Der zweite wissenschaftliche Block drehte sich um die Entwicklung anthropometrischer Messgrößen der U19-Nationalmannschaft in den letzten 25 Jahren (Kay Winkert). Demnach haben größere Athletinnen und Athleten bessere Chancen auf Erfolg bei den Erwachsenen als kleinere Sportler. Dr. Gunnar Treff stellte den experimentellen Vergleich der Leistungsberechnung von Ruderergometern mit und ohne FES-Modifikation vor. Den Abschluss machte Prof. Dr. Dr. Jürgen Steinacker, Mannschaftsarzt der U19, mit der Laboranalyse 2.0: Diagnostik von Belastungs- und Überlastungszuständen mit blutbasierten Messgrößen.

Beim gemeinsamen Abendessen wurde der Tag dann noch einmal Revue passiert.

Zukünftig wird es drei Cluster geben

Am Sonntag, dem letzten Seminartag, stellten Sportdirektor Mario Woldt und Cheftrainer Marcus Schwarzrock die Neustrukturierung des Leistungssport und dessen Umsetzung sowie die damit verbundenen Auswirkungen auf den Deutschen Ruderverband vor. Nach einer ersten Einschätzung gibt es demnächst drei Cluster: Exzellent Cluster, Potential Cluster und Cluster mit wenig Potential. Diesem Konzept folgt  die Stiftung Deutsche Sporthilfe, die ein Top Team (derzeit 21 Athleten) und ein Top Team Future (68 Athleten) vorsieht. Alle übrigen Kaderathleten werden von ihr nicht mehr gefördert.  Ausführliche Infos zur neuer Leistungssportreform finden Sie hier.        

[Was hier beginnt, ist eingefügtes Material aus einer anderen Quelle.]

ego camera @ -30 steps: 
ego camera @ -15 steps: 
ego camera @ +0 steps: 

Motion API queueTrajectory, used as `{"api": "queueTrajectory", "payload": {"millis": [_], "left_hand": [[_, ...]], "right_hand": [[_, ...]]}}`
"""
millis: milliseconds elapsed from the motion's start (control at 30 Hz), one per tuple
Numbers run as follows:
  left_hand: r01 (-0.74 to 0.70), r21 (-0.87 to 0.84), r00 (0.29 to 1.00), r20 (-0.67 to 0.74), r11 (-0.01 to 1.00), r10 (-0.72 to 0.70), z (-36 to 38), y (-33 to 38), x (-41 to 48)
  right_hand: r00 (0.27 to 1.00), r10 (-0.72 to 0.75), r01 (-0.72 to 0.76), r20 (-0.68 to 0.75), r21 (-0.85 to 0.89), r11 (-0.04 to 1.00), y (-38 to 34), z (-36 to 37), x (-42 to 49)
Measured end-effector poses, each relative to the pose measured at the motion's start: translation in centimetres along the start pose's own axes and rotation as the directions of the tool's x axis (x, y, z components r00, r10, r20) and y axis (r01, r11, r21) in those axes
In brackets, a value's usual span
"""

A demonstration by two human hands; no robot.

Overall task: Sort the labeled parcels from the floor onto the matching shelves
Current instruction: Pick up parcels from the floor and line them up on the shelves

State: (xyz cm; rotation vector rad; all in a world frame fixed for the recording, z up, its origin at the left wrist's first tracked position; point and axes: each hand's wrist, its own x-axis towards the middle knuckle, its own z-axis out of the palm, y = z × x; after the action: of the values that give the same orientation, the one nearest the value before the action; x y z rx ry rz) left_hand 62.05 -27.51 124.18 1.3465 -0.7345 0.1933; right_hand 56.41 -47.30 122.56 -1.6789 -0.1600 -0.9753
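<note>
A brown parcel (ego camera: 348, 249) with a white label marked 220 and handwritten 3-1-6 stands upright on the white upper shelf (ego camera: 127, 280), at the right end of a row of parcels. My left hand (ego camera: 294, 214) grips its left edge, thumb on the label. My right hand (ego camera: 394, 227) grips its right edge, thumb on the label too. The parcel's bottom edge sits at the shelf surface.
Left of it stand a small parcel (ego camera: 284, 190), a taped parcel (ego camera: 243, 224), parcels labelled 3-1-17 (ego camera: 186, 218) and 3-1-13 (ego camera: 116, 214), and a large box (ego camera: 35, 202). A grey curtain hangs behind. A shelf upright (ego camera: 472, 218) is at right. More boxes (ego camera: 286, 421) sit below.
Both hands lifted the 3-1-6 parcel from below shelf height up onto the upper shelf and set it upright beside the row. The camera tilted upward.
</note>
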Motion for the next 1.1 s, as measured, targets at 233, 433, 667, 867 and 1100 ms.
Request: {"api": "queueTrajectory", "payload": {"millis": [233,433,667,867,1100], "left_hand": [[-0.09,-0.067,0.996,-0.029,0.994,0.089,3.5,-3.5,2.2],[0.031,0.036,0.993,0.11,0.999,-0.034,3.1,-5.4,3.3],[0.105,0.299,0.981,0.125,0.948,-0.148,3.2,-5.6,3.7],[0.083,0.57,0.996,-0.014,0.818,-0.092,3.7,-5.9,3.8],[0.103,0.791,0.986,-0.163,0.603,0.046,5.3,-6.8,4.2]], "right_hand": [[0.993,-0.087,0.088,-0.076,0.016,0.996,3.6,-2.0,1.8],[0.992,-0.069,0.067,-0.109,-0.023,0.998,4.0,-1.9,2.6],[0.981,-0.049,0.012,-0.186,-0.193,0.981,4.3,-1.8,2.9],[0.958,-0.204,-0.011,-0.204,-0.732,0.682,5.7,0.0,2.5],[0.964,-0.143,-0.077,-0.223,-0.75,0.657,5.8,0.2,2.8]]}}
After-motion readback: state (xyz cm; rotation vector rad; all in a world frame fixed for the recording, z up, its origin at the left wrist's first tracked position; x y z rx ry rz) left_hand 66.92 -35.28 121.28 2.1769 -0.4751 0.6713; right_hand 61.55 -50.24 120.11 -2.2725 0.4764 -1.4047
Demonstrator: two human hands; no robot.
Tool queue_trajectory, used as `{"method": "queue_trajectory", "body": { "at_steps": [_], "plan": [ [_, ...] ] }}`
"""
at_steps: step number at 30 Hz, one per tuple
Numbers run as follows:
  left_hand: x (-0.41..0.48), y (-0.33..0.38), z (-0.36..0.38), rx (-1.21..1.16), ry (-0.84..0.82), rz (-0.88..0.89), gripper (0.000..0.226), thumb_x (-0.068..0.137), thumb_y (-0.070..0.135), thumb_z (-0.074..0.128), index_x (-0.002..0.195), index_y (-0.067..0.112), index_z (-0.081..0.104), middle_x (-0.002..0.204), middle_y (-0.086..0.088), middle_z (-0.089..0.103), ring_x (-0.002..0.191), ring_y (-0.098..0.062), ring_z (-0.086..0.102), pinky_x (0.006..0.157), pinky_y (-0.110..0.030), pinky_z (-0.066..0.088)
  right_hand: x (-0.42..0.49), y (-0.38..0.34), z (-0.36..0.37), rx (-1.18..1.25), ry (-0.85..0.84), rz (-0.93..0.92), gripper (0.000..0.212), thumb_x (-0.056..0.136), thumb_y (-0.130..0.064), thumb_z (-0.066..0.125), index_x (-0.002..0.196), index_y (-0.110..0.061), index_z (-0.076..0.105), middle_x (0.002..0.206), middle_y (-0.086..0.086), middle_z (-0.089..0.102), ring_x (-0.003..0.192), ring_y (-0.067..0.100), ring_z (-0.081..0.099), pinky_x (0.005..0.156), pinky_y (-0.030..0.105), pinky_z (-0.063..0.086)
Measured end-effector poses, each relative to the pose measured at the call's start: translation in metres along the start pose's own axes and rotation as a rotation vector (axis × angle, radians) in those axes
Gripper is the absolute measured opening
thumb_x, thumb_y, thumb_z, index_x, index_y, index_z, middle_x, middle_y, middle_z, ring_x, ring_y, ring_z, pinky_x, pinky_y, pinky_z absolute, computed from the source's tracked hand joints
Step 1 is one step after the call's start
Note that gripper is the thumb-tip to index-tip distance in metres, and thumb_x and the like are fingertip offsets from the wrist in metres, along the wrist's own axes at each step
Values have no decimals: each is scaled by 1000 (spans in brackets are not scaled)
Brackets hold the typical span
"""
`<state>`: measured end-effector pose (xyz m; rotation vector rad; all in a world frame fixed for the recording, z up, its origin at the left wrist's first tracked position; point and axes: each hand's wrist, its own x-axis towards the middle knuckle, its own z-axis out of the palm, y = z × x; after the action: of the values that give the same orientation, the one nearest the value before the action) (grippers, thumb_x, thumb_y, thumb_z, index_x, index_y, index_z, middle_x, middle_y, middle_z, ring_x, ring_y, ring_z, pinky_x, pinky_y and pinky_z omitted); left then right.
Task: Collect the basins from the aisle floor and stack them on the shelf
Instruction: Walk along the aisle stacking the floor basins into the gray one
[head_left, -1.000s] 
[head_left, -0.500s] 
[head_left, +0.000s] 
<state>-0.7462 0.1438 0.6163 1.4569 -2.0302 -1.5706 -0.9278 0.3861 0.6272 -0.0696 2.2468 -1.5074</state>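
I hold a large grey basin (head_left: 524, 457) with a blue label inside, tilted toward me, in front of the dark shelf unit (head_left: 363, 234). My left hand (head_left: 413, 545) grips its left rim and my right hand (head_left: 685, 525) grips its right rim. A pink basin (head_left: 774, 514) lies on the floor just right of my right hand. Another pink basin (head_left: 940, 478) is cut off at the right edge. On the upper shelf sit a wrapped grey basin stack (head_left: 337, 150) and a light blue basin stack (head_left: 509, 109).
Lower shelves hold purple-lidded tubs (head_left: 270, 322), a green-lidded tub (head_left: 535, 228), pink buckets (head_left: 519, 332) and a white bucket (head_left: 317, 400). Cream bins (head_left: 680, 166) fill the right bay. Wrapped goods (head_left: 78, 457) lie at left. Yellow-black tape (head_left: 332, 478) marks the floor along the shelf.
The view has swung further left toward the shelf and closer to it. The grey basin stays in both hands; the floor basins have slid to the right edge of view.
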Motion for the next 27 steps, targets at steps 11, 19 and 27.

Zum Abschluss standen Siegfried Kaidel, Mario Woldt und Marcus Schwarzrock den Teilnehmern Rede und Antwort.

Zum Abschluss der Veranstaltung stellten sich der DRV-Vorsitzende Siegfried Kaidel, Mario Woldt und Marcus Schwarzrock den Fragen der Teilnehmer, moderiert wurde die angeregte und aufschlussreiche Diskussion von Dag Danzglock, stellvertretender Vorsitzender und Reinhardt Grahn (Vorsitzender Fachressort Bildung, Wissenschaft und Forschung). Dabei gab es Fragen zu den zukünftigen finanziellen Mitteln, der Strukturierung der Stützpunkte, zur Anzahl der Trainer sowie zum möglichen Wegfall des Leichtgewichtsruderns bei Olympischen Spielen. „Ich kämpfe dafür, dass es olympisch bleibt, aber es muss auch realistisch und umsetzbar sein“, erklärte Kaidel und fügt hinzu. „Es wird eine Abstimmung der Verbände bei der Vollversammlung der FISA geben, dieses Ergebnis wird dann an das IOC weitergeleitet, welches die finale Entscheidung trifft.

Alles in allem war es ein sehr gelungenes Seminar mit interessanten Vorträgen, effizienten Workshops und spannenden Diskussionen. Ein großes Dankeschön an alle Referenten und Organisatoren.